Intermolecular Forces and Solutions



 

Learning Objective

  • Recall the two conceptual steps necessary to dissolve a solute and form a solution

Key Points

    • There are two conceptual steps to form a solution, each corresponding to one of the two opposing forces that dictate solubility.
    • The first conceptual step is dissolution, which corresponds to the force of the solvent-solvent and solute-solute intermolecular attractions that needs to be broken down.
    • The second conceptual step is solvation, which corresponds to the force of the solute-solvent intermolecular attraction that needs to be formed in order to form a solution.
    • Many intermolecular forces can contribute to solvation, including hydrogen bonding, dipole-dipole forces, Van Der Waals forces, and ion-dipole interactions.

Term

  • intermolecular forcesattractive and repulsive forces between molecules

The strength of the intermolecular forces between solutes and solvents determines the solubility of a given solute in a given solvent. In order to form a solution, the solute must be surrounded, or solvated, by the solvent. Solutes successfully dissolve into solvents when solute-solvent bonds are stronger than either solute-solute bonds or solvent-solvent bonds.

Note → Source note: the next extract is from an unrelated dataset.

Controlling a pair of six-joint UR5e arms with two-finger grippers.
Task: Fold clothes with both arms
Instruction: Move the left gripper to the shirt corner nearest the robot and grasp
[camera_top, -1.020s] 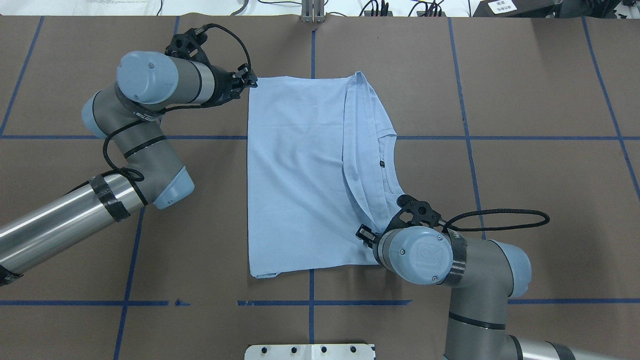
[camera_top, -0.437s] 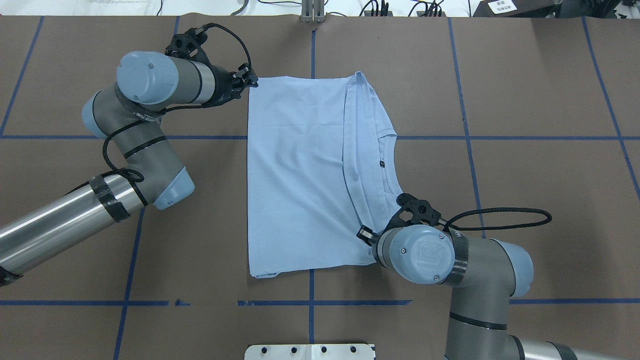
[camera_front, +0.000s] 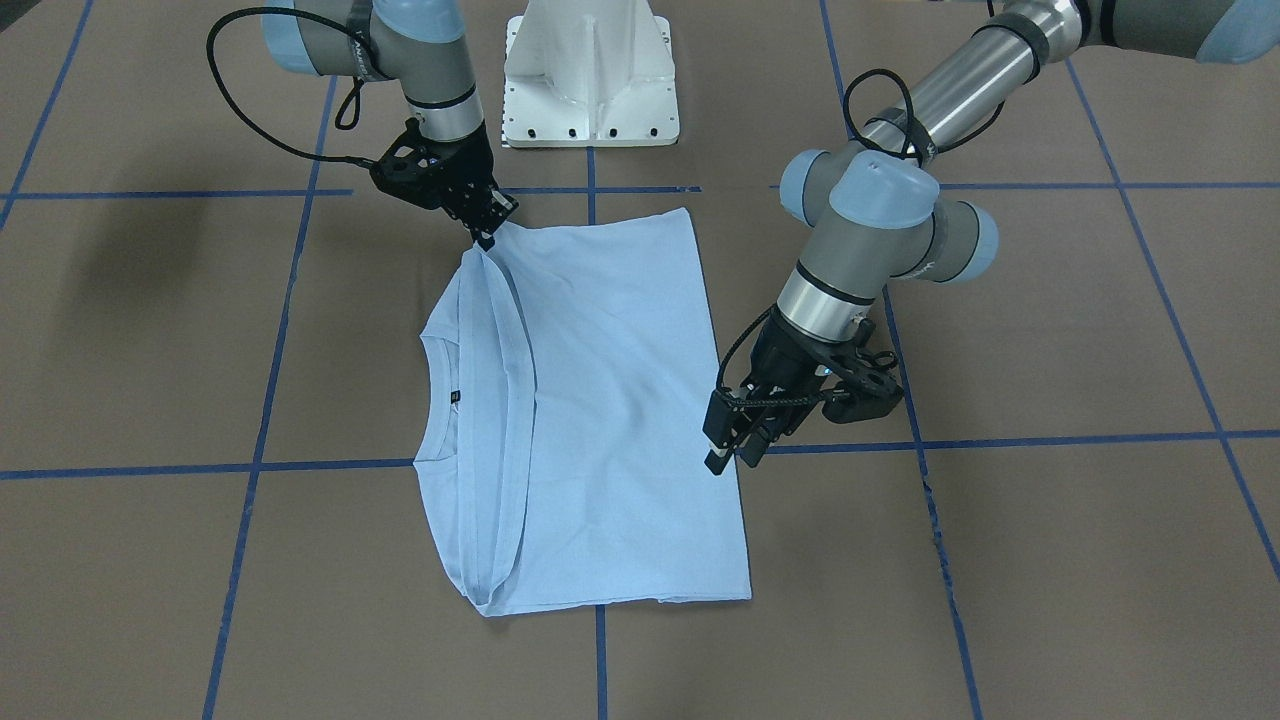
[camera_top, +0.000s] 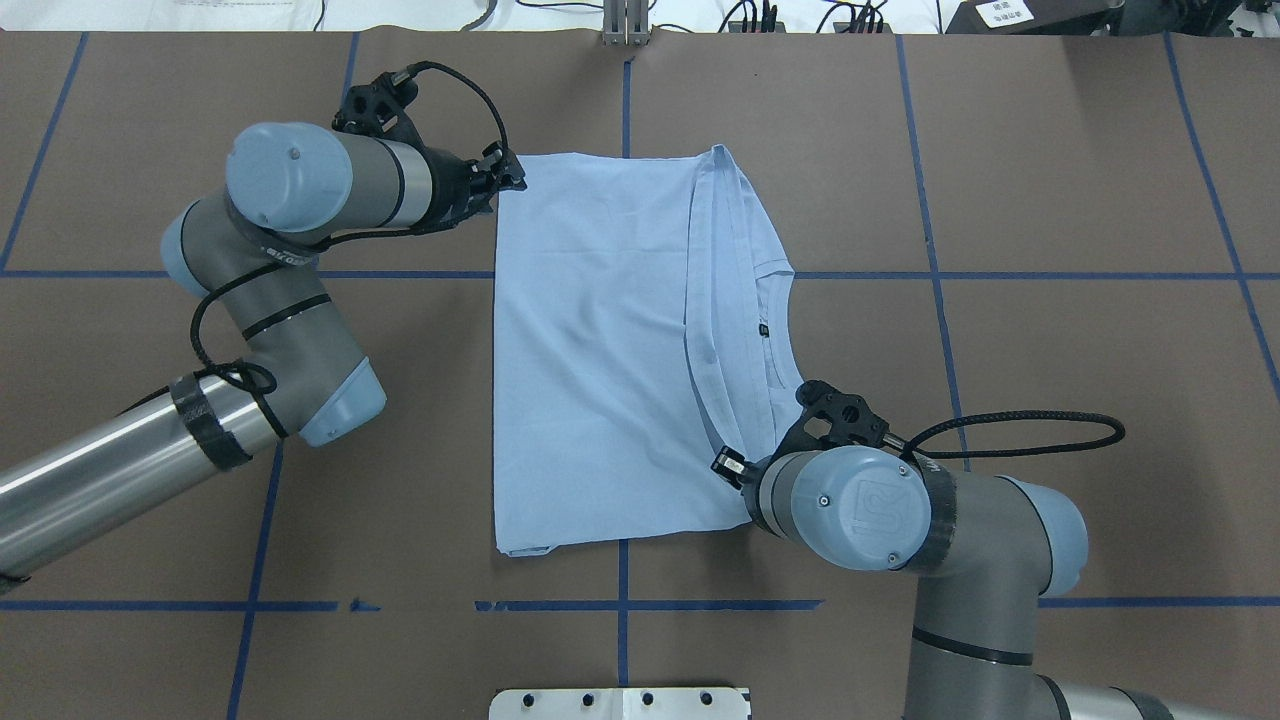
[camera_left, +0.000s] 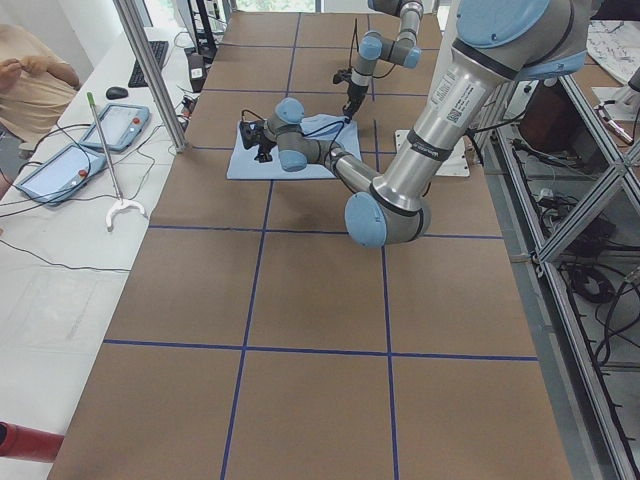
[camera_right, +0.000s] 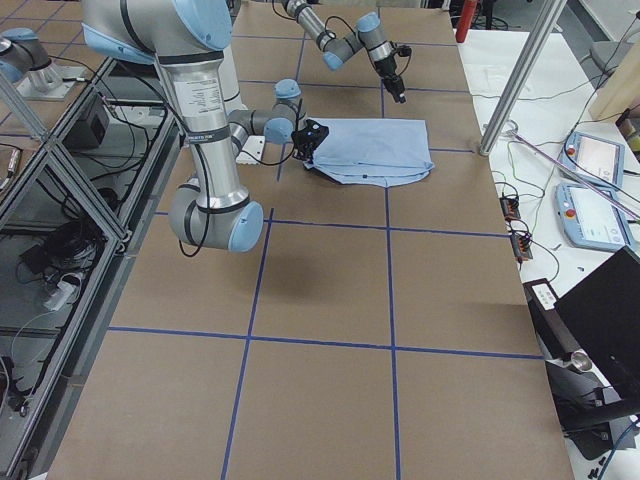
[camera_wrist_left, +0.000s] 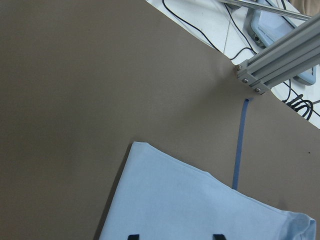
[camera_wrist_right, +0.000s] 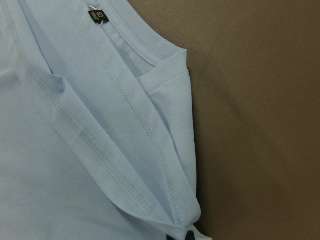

Qualitatively, one can determine the solubility of a solute in a solvent by using the rule “like dissolves like”. In general, solutes whose polarity matches that of the solvent will generally be soluble. For example, table salt (NaCl) dissolves easily into water (H2O) because both molecules are polar.

Intermolecular Forces and Their Importance in Solution Formation

There are two conceptual steps to form a solution, each corresponding to one of the two opposing forces that dictate solubility. If the solute is a solid or liquid, it must first be dispersed — that is, its molecular units must be pulled apart. This requires energy, and so this step always works against solution formation (always endothermic, or requires that energy be put into the system).

Step 1 of dissolutionMolecules going from an ordered state, such as a solid, to a disordered state require an input of energy.The nature of the solute (X) and solvent (Y) determines whether dissolution is energetically favorable or unfavorable. If the solute binds to other solute (X-X bond) more strongly than the solute binds to the solvent (X-Y bond), then the dissolution is not energetically favorable.

Step 1: Dissolving Solutes

The nature of the solute (X) and solvent (Y) determines whether dissolution is energetically favorable or unfavorable. If the solute binds to other solute (X-X bond) more strongly than the solute binds to the solvent (X-Y bond), then the dissolution is not energetically favorable.

On the other hand, dissolution is favorable when solute-solvent bonds (X-Y) are stronger than X-X or Y-Y bonds. In this case, the potential energy is lower when the solute and solvent can form bonds. If the X-Y attractions are stronger than the X-X or Y-Y attractions, the dissolution reaction is exothermic and releases energy when the solute and solvent are combined.

Since the dissolution of the solvent (X-X) and solute (Y-Y) is always positive, the determining factor for solution formation is the value of X-Y. Remember that the interactions between X and Y, represented above as X-Y, are classified as intermolecular forces, which are not covalent (bonding) interactions.

Step 2: Forming a Solution

After dissolution occurs, solvation follows. If solvation releases more energy than is consumed during dissolute, then solution formation is favored and the solute is soluble in the solvent. Many intermolecular forces can contribute to solvation, including hydrogen bonding, dipole-dipole forces, and Van Der Waals forces.

Ion-Dipole Interactions

Another common example of these forces at work is an ion-dipole interaction, which arises when water solvates ions in solution. This interaction arises most prevalently when strong or weak electrolytes are place in water. Consider the dissolution of table salt (sodium chloride) in water:

[latex]NaCl (s) \rightarrow Na^+(aq)+Cl^-(aq)[/latex]

The water molecules form a solvent cage around each Na+ or Cl ion, as implied by the aqueous state symbol (aq) following each of the products. The positive ion, Na+, is surrounded by water molecules that have the negative dipoles of the water, or the oxygen, pointing towards the cation.

Solvation of a cation by water.Water molecules (gray/green is hydrogen, orange is oxygen) surround a sodium cation in a solution. Notice the negative dipole or the oxygen molecules are ‘facing’ the Na+.

In this case, the anion Cl is solvated by the positive dipoles of water, which are represented by hyrogen atoms. In general, when ions are present in water, each cation and anion is surrounded by a ‘cage’ of partial negative or partial positive charge, respectively. These interactions explain why most ionic compounds are considered soluble in water, unless specifically labeled otherwise.